31 marzo 2009

Adotta un kilowatt anche a Briatico

Caro fajettu,

Ti scrivo per segnalarti un iniziativa di grande importanza popolare, visto che le politiche di oggi vanno contro tendenza al movimento mondiale ed ai segnali che il presidente Americano sta lanciando Barack Hussein Obama. Prego tutti di leggere questo articolo, documentarvi e prendere in seria considerazione che la cosa è fattibile anche a Briatico, per il resto il compito del blog non è di divulgare la notizia ma di commentarla ed esprimere anche la vostra.........



Adotta un kilowatt

22/02/2009 - F.G.

Pane? Pasta? Olio? Vino? E se invece di alimenti si acquistasse in gruppo un pannello solare?
L'inedita esperienza dell'acquisto in gruppo di un impianto fotovoltaico in grado di produrre 24.000 kWh all'anno.

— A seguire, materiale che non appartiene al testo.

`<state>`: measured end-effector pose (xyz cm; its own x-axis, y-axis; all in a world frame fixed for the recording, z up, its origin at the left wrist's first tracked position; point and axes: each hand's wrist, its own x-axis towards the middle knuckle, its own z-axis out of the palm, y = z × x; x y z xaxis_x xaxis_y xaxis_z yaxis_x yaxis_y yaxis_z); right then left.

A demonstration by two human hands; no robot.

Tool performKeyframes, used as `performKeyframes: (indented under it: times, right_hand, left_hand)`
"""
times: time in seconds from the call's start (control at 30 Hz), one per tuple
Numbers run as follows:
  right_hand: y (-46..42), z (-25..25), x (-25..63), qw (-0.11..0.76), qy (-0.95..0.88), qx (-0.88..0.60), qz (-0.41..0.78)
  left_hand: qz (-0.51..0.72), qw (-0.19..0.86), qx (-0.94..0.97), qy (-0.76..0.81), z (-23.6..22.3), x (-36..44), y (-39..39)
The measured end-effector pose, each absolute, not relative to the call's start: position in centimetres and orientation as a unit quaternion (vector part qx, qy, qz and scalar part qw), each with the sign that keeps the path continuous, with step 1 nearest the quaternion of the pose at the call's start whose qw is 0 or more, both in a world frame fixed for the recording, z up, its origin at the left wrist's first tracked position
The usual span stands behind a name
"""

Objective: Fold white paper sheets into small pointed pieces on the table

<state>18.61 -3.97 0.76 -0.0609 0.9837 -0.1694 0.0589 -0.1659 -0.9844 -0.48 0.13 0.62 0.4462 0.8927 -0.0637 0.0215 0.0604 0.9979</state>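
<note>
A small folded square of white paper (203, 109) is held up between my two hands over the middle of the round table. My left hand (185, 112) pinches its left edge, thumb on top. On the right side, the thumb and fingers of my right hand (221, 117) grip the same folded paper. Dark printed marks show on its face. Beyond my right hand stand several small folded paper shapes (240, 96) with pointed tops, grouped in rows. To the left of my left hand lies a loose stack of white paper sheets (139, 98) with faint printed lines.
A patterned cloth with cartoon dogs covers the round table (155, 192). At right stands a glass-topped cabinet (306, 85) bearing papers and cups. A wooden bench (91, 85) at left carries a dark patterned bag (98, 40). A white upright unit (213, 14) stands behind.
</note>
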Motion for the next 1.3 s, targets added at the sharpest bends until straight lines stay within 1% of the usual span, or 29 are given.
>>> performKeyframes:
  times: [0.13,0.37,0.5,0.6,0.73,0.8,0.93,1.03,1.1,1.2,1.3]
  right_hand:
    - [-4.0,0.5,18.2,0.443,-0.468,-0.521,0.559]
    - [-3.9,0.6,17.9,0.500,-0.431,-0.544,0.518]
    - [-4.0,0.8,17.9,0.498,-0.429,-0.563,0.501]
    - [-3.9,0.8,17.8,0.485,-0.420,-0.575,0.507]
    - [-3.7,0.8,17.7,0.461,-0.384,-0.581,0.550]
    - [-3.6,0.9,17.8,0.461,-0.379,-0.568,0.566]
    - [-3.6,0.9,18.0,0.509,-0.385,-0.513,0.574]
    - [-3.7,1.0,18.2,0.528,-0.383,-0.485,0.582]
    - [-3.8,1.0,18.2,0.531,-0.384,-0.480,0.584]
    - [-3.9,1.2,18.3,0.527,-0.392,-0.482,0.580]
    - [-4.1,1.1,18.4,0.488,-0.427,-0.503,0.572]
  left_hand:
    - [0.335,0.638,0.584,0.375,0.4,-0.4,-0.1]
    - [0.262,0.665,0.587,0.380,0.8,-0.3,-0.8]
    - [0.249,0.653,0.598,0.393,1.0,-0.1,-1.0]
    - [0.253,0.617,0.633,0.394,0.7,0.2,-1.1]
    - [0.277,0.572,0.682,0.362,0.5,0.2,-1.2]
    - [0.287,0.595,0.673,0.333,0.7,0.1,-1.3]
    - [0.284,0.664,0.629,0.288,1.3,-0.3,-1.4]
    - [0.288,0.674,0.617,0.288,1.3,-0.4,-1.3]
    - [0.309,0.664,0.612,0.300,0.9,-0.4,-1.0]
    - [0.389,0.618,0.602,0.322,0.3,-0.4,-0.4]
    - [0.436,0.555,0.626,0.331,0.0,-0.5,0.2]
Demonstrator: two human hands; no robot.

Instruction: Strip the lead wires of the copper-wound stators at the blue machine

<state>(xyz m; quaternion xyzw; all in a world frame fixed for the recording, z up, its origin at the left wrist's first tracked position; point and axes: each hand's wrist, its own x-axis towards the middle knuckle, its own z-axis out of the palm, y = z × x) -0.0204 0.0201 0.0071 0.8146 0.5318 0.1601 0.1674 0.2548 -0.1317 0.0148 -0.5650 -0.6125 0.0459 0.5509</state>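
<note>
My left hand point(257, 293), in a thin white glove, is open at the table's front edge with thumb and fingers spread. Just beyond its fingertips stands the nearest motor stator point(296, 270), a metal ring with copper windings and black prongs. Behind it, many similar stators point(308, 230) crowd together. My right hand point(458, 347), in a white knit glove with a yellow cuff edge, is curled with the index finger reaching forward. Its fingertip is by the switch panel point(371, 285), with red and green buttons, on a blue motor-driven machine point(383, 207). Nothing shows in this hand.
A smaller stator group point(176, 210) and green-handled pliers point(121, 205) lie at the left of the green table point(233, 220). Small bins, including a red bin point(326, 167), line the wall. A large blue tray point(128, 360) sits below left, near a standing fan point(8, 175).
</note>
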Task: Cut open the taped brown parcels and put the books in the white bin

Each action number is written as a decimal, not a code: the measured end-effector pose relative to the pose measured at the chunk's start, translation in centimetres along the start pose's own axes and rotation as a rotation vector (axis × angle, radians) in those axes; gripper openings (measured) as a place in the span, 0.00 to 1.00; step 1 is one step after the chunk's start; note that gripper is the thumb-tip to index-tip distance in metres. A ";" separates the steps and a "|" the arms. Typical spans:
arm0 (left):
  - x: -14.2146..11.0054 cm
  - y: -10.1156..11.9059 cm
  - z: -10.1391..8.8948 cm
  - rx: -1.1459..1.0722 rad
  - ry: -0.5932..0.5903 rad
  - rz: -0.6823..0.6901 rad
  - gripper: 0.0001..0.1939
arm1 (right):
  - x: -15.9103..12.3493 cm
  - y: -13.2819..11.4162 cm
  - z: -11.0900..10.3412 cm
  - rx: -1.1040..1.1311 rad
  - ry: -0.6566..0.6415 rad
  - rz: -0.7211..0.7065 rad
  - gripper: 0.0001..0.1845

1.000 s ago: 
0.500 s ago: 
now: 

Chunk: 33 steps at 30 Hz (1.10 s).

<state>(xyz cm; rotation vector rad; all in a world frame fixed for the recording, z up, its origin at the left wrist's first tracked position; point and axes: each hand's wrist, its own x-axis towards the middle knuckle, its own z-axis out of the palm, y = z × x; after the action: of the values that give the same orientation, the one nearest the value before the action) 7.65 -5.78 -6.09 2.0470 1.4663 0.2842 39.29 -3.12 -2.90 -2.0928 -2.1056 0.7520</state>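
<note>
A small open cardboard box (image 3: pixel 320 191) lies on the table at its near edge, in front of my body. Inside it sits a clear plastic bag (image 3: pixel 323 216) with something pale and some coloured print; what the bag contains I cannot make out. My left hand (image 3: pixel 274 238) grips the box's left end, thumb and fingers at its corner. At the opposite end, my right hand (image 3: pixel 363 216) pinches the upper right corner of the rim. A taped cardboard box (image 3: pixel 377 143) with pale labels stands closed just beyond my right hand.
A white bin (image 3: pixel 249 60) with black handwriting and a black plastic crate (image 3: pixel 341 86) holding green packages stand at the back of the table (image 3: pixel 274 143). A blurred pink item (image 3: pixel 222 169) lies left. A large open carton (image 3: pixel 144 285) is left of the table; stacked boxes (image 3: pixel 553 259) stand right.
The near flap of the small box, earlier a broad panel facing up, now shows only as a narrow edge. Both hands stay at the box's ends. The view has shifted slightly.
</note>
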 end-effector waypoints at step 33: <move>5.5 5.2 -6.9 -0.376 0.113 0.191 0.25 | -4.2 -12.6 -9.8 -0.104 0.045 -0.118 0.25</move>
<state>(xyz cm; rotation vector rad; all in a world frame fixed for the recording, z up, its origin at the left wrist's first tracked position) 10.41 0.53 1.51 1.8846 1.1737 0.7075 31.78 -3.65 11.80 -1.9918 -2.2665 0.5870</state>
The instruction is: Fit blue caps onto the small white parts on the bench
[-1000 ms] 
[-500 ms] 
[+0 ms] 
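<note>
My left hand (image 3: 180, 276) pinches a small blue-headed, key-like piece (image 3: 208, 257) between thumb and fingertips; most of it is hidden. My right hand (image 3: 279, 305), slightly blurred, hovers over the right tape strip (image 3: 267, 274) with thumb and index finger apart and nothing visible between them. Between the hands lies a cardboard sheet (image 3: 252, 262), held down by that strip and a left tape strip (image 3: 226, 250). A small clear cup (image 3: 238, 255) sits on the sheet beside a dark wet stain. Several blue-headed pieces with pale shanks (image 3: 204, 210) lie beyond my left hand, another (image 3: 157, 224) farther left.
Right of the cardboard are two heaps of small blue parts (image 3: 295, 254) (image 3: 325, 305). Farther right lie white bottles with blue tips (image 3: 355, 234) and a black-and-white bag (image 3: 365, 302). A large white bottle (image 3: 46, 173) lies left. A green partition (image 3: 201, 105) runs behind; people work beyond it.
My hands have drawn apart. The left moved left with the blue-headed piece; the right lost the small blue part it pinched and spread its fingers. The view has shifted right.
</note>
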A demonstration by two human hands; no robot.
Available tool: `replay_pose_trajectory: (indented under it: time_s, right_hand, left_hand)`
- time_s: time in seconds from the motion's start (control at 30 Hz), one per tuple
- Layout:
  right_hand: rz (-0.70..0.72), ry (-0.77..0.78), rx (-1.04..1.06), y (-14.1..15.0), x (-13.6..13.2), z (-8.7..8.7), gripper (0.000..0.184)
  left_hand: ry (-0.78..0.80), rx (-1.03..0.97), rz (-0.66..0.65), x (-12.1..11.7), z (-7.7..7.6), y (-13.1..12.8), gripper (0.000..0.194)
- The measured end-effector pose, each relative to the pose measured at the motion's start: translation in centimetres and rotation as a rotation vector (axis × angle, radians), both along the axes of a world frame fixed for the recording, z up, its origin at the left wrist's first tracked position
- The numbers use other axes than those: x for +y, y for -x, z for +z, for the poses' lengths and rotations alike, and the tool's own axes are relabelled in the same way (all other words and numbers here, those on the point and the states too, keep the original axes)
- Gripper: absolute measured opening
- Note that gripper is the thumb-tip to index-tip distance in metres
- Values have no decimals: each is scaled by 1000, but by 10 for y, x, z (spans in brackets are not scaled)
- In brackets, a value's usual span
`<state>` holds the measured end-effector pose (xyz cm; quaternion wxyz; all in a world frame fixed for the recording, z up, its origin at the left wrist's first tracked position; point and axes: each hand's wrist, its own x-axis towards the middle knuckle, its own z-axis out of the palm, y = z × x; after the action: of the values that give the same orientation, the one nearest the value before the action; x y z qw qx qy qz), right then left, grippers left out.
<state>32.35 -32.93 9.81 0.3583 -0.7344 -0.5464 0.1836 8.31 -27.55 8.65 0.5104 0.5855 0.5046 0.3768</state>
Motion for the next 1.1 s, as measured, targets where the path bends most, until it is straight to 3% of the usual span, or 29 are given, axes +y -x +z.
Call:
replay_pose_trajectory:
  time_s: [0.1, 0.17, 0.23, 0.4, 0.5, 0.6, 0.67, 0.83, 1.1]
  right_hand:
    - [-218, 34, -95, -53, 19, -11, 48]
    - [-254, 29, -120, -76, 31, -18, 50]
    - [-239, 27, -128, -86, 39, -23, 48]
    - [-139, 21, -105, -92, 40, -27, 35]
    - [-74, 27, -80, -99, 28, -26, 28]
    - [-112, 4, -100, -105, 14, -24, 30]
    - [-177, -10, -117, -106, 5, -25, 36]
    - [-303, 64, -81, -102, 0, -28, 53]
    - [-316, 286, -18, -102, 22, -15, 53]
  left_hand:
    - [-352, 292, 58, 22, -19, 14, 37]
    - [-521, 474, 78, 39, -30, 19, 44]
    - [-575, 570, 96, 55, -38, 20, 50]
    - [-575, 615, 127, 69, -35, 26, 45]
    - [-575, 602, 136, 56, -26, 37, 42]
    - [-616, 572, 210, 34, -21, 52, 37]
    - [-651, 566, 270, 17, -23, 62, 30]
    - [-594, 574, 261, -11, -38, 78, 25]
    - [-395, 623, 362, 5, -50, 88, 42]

L'idea «Adotta 1 kW» si deve a un'intuizione di Marco Mariano, agricoltore cuneese, e si è sviluppata sostanzialmente tramite la rete informatica: blog, mailing list e un po' di articoli di giornali e in poco tempo sono stati messi insieme quasi 60 soci del progetto. Una sorta di gruppo d'acquisto per il fotovoltaico.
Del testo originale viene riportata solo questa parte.